Theano-Deep Learning Tutorials 笔记:Recurrent Neural Networks with Word Embeddings

教程地址:http://deeplearning.net/tutorial/rnnslu.html

相关论文:Grégoire Mesnil, Xiaodong He, Li Deng and Yoshua Bengio - Investigation of Recurrent Neural Network Architectures and Learning Methods for Spoken Language Understanding

Grégoire Mesnil, Yann Dauphin, Kaisheng Yao, Yoshua Bengio, Li Deng, Dilek Hakkani-Tur, Xiaodong He, Larry Heck, Gokhan Tur, Dong Yu and Geoffrey Zweig - Using Recurrent Neural Networks for Slot Filling in Spoken Language Understanding

Task

The Slot-Filling (Spoken Language Understanding)是给句子中每个word分配标签,是一个分类问题。

 

Dataset

数据集是DARPA的一个小型数据集:ATIS (Airline Travel Information System),下面例子使用了Inside Outside Beginning (IOB) representation。

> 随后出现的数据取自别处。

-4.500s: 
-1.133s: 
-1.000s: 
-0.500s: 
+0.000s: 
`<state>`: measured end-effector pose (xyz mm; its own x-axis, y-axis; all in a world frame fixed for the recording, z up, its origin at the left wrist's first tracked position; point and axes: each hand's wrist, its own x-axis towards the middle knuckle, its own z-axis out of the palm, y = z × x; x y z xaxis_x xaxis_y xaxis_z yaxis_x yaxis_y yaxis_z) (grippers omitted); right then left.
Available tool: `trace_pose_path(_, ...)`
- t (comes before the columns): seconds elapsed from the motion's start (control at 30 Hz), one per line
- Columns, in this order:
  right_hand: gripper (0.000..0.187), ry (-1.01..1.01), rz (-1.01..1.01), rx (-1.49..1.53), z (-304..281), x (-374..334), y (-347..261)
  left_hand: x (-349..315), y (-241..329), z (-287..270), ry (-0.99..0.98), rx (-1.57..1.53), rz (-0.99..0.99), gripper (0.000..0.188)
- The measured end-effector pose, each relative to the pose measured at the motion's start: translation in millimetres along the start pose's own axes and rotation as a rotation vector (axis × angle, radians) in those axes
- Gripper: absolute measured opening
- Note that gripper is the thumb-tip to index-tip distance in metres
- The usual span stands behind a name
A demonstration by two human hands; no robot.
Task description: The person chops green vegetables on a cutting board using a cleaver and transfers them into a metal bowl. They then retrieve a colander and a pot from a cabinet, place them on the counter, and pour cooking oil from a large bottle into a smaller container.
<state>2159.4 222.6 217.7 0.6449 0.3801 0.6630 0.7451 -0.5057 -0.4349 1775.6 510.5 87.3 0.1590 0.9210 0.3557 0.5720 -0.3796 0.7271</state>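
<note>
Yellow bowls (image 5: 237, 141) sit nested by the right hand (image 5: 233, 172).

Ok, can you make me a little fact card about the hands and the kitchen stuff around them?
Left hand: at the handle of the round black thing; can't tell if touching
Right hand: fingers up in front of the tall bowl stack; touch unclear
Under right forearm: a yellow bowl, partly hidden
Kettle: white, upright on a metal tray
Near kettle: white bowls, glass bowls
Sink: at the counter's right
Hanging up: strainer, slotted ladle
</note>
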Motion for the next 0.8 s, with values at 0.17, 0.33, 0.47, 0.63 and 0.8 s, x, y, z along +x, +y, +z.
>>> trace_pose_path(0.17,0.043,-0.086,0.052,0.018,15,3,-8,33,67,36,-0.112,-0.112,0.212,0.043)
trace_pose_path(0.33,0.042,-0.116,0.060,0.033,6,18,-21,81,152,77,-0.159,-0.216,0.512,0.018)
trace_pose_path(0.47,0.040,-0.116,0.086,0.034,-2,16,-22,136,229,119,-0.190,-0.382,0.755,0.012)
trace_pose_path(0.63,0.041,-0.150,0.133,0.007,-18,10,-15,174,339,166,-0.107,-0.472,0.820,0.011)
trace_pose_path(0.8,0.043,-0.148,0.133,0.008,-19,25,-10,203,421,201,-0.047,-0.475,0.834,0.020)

Input (words) show flights from Boston to New York today
Output (labels) O O O B-dept O B-arr I-arr B-date

数据集中训练集句子4978个,word 56590个;测试集句子893,word 9198个;平均句长 15;The number of classes (different slots) is 128 including the O label (NULL).

 

As Microsoft Research people,把训练集中只出现一次的word标记为<UNK>,用这个标记去代表测试集中没见过的word;As Ronan Collobert and colleagues,把数字序列换成 DIGIT,如1984 变成 DIGITDIGITDIGITDIGIT。

 

把训练集分80%为训练集,20%为验证集。当F1 score为95%时,小数据集对性能的影响会大于0.6%。详见Microsoft Research people。

下面有3个实验评价指标:Precision,Recall,F1 score;

前两个看下图很好理解,在模式识别领域,一般都指定recall为多少情况下,比较precision的好坏。F1 score是根据Precision和Recall计算的。

教程使用conlleval PERL script(是一个计算上述指标的脚本代码)来评价性能。

 

Recurrent Neural Network Model

Raw input encoding

每个word对应一个token。在ATIS字典中,每个token对应一个index。每个句子都是一个index(int32)的数组。每个set(训练集,测试集,验证集)是 list of arrays of indexes(list是python的list)。python字典用来把 indexes 映射到 words 。

>>> sentence
array([383, 189,  13, 193, 208, 307, 195, 502, 260, 539,
        7,  60,  72, 8, 350, 384], dtype=int32)
>>> map(lambda x: index2word[x], sentence)
['please', 'find', 'a', 'flight', 'from', 'miami', 'florida',
        'to', 'las', 'vegas', '<UNK>', 'arriving', 'before', 'DIGIT', "o'clock", 'pm']

 

map(function, iterable, ...)  第一个参数为函数,第二个参数为输入

就是对 iterable 中每个元素都运行 function 函数,最后返回 list(list中为每个元素的函数运行结果)。

>>> def add100(x):
...     return x+100
... 
>>> hh = [11,22,33]
>>> map(add100,hh)
[111, 122, 133]

本例子中 function为add100,iterable为hh。hh中每个元素都加了100,然后返回 list。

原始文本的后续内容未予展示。